If it feels like a Ponzi scheme… well, it kind of is.

But the plan was: to keep growing aggressively while trying to improve your economics. If you can get the PnL to be profitable (by improving marketing efficiency) while scaling, you can reverse the Ponzi scheme (because you get profitable and use that to pay down your debt!).

For most of ‘22 and ‘23, this was working VERY well.

The business grew steadily, and despite the increase in debt, it was generating cash flow.

Number 1 from above was in our control. We kept growing.

Number 2 was not. Our lender didn’t keep extending the credit limit.

The key thing that the lender looks for here is the business’s CONTRIBUTION MARGIN to be positive. (Put yourself in their shoes and it makes sense.)

That means: (revenue) - (inventory and marketing) = positive.

We were also CM-positive during this run. The reason is if you can pay for your inventory and media, then you can presumably pay the debt back.

And EVEN better, we saw return on ad spend (ROAS) moving up.

Above 1.4 ROAS and we were profitable on the first order and home free. And things were moving in that direction.

Then disaster struck…

Q4 of 2023 was a shit show.

It turns out, in Q4, people like buying cool gifts and indulgent purchases but NOT supplements.

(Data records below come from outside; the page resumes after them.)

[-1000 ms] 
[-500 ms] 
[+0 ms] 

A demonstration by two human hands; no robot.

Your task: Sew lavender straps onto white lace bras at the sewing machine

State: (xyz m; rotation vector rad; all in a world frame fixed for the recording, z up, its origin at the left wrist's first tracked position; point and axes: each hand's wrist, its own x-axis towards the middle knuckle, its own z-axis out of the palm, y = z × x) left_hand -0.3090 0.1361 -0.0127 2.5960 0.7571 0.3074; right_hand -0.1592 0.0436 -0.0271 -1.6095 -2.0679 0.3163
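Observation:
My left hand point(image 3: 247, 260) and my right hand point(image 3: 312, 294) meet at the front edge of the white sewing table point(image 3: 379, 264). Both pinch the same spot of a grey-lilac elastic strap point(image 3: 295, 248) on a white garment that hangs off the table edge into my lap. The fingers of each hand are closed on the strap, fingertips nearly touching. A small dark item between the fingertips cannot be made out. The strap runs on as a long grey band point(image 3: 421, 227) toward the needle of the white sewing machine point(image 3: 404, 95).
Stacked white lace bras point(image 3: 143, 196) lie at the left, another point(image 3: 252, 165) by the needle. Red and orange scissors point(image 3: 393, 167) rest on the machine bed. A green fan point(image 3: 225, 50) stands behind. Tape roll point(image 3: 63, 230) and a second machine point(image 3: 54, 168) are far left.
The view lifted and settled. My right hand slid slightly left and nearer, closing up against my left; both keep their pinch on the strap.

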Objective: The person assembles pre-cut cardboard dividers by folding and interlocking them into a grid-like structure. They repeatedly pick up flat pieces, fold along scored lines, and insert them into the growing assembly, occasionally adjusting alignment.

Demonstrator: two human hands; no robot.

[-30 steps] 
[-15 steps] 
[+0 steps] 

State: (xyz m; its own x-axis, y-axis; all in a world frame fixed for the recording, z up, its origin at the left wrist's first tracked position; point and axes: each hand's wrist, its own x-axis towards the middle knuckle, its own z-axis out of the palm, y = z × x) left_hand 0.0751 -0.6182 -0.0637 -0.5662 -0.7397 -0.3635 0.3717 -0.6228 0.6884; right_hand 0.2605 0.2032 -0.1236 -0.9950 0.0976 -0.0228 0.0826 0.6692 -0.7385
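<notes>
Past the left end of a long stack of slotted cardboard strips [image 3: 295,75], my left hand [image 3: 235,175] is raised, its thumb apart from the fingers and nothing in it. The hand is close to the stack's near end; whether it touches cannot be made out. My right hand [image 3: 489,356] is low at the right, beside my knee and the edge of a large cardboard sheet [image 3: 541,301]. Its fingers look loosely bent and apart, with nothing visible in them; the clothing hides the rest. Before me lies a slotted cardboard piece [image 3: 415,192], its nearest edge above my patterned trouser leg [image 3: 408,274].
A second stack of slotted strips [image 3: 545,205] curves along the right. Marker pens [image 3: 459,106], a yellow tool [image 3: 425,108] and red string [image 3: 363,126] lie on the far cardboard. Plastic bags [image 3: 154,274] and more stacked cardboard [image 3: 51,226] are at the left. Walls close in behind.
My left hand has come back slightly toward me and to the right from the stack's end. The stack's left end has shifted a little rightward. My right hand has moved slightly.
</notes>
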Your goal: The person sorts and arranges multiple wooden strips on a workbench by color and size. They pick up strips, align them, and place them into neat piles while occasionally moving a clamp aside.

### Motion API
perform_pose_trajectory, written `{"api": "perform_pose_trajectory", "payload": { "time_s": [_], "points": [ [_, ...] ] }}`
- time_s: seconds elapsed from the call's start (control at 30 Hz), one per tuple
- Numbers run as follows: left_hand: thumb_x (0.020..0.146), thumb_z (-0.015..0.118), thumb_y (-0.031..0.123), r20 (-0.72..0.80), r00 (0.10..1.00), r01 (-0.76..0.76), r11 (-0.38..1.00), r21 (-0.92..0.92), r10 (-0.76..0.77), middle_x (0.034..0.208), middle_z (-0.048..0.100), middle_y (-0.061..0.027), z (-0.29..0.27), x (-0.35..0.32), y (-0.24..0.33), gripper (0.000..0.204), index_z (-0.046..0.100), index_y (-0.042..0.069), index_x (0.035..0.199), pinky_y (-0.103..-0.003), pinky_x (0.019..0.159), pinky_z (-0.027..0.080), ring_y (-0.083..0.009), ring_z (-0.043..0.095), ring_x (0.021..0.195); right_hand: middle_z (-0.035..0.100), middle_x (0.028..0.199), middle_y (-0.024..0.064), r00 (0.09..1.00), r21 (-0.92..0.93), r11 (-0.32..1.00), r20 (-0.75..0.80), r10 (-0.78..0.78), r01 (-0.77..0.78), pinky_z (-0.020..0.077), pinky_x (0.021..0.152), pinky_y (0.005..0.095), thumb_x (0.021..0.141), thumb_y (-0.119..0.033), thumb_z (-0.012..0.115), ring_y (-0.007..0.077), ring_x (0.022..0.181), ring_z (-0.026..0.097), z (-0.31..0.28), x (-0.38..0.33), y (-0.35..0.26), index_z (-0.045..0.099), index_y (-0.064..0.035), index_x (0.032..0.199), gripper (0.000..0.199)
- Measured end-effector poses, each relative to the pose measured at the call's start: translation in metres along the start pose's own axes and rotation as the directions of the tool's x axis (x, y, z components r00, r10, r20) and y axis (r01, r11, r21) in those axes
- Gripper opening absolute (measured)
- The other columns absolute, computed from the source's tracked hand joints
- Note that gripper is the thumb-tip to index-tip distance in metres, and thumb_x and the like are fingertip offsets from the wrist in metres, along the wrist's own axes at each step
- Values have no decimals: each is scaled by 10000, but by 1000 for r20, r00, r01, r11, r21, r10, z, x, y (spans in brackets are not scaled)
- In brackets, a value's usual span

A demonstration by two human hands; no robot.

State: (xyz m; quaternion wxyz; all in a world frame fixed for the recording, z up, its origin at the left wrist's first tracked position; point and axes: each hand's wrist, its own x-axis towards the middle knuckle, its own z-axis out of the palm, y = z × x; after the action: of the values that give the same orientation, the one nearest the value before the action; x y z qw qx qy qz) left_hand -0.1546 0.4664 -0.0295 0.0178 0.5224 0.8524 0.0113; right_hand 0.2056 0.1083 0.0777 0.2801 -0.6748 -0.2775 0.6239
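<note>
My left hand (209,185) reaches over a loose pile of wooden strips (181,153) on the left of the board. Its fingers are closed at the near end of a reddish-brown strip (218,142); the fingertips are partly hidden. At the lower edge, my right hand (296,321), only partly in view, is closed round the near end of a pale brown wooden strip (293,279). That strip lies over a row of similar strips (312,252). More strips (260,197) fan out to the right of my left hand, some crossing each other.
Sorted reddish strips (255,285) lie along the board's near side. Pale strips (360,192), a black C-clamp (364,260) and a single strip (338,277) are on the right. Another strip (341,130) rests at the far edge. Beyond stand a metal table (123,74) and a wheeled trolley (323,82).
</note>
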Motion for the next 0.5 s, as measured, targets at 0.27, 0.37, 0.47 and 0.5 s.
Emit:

We were a bit uneducated and naive, I think. So we pushed hard during Q4 of last year. And all the metrics went in the wrong direction:

Contribution margin went below zero, due to too much discounting.

Even then, ROAS was WORSE than Q3 (likely a seasonality issue).

And we SPENT more – which racked more debt.

This is where the debt line became a curse… for two very specific reasons:

  1. If we were truly bootstrapped, we never would have spent faster than our ability to achieve first-order profitability. It would have been slow and maybe boring, but we would have grown with a stronger foundation. The cash let us skip a step.

  2. Now that we had racked up debt, our ONLY way to pay it back was to “perpetuate” the Ponzi scheme. I.e. we started focusing on GROWTH over ROAS.

Another mistake I made when we took the debt was agreeing to have Gateway X guarantee half the debt of Unbloat!

Gateway X is my venture studio, from which I launch companies.

This was really my way of using Gateway X to finance my business while lying to myself and pretending I wasn't…

Up to now, I showed you simplified numbers to help you understand how we got here. It’s time to look at the actual balance sheet.

By Jan 1st, 2024, here’s what our balance sheet looked like:

Total liabilities of $1,720,955.78. That’s well over a million in debt!

To deal with it, we hatched a plan. We had to grow ad spend and ROAS at the same time. That’s tough to pull off together because one is scale and the other is efficiency.

But if we accomplished that, we’d pull out of the nose dive that started in Q4. We had a good plan in place with a small but mighty team.

The first couple of months we saw some good improvements.

But by March, things started looking bleak. We came together and agreed that if we couldn’t achieve our target of 1.4 ROAS within weeks, we’d need to make some major changes.

Despite a few Hail Marys and some small wins, we just didn’t get there.

As April closed out, this was our balance sheet and the PnL:

We owed $1.5 million to creditors and had lost $100k in April.

Worse, this debt wasn’t confined to just one of my companies.

Gateway X was on the hook for >$500k of this. It had a huge risk of putting a hole in our balance sheet and eating up the profits from other businesses.

It was a huge mess. I haven’t felt “stressed’ in a while but I definitely felt stressed about all this.

We also had two amazing people working full time and it was clear that had to change quickly.